■ TASK OBJECTIVE
Without the images, print every line of the material below exactly as given.

■ DATASET SECTION
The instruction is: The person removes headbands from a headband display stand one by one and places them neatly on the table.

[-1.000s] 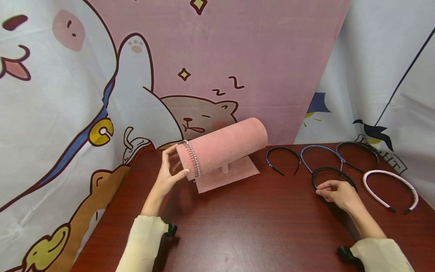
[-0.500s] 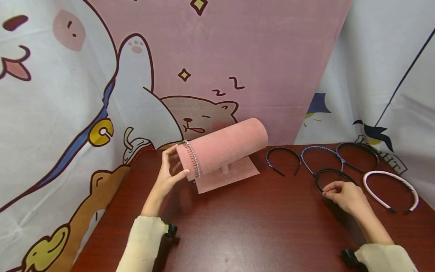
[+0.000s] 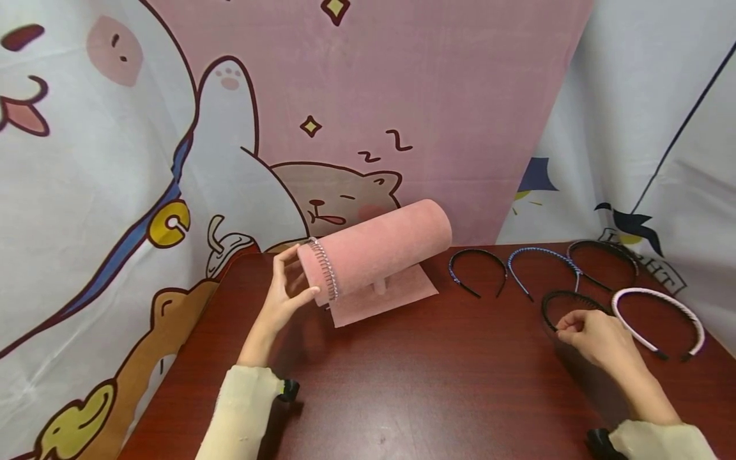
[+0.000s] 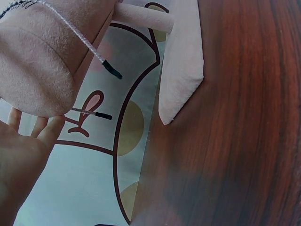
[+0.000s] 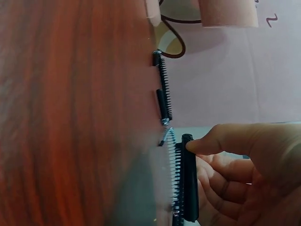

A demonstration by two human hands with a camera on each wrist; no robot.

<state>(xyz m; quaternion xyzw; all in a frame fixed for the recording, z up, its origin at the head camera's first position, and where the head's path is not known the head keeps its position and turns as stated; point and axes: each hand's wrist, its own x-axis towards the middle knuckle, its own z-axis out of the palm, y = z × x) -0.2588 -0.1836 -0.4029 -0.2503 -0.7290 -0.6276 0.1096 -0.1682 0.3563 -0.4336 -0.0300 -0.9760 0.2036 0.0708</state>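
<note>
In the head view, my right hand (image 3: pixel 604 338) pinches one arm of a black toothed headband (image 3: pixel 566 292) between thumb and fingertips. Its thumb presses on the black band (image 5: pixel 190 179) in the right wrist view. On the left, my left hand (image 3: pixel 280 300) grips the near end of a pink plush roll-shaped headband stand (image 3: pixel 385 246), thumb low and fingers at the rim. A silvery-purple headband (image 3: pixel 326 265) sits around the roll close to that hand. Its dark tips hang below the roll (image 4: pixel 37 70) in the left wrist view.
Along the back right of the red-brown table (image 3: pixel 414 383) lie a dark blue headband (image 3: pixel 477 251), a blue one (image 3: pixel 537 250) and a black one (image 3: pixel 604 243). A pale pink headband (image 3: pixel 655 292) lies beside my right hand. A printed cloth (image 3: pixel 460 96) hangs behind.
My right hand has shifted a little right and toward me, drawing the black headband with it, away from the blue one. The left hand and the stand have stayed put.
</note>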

■ EXERCISE OUTPUT
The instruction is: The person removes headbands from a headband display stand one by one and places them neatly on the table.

[-1.000s] 
[-0.500s] 
[+0.000s] 
[+0.000s] 
[+0.000s] 

A demonstration by two human hands with a camera on each wrist; no robot.

<state>(xyz m; quaternion xyzw; all in a frame fixed for the recording, z up, its origin at the head camera's first position, and where the head's path is not known the head keeps its position and turns as stated; point and axes: each hand's wrist, its own x-axis towards the middle knuckle, its own z-axis out of the palm, y = z × x) -0.2588 -0.1836 -0.4029 -0.2503 -0.7290 -0.6276 0.1096 -0.1682 0.3563 -0.4336 -0.0300 -0.9760 0.2036 0.0708</state>
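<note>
In the head view, my right hand (image 3: pixel 604 338) pinches one arm of a black toothed headband (image 3: pixel 566 292) between thumb and fingertips. Its thumb presses on the black band (image 5: pixel 190 179) in the right wrist view. On the left, my left hand (image 3: pixel 280 300) grips the near end of a pink plush roll-shaped headband stand (image 3: pixel 385 246), thumb low and fingers at the rim. A silvery-purple headband (image 3: pixel 326 265) sits around the roll close to that hand. Its dark tips hang below the roll (image 4: pixel 37 70) in the left wrist view.
Along the back right of the red-brown table (image 3: pixel 414 383) lie a dark blue headband (image 3: pixel 477 251), a blue one (image 3: pixel 537 250) and a black one (image 3: pixel 604 243). A pale pink headband (image 3: pixel 655 292) lies beside my right hand. A printed cloth (image 3: pixel 460 96) hangs behind.
My right hand has shifted a little right and toward me, drawing the black headband with it, away from the blue one. The left hand and the stand have stayed put.
</note>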

Nothing else belongs in the output.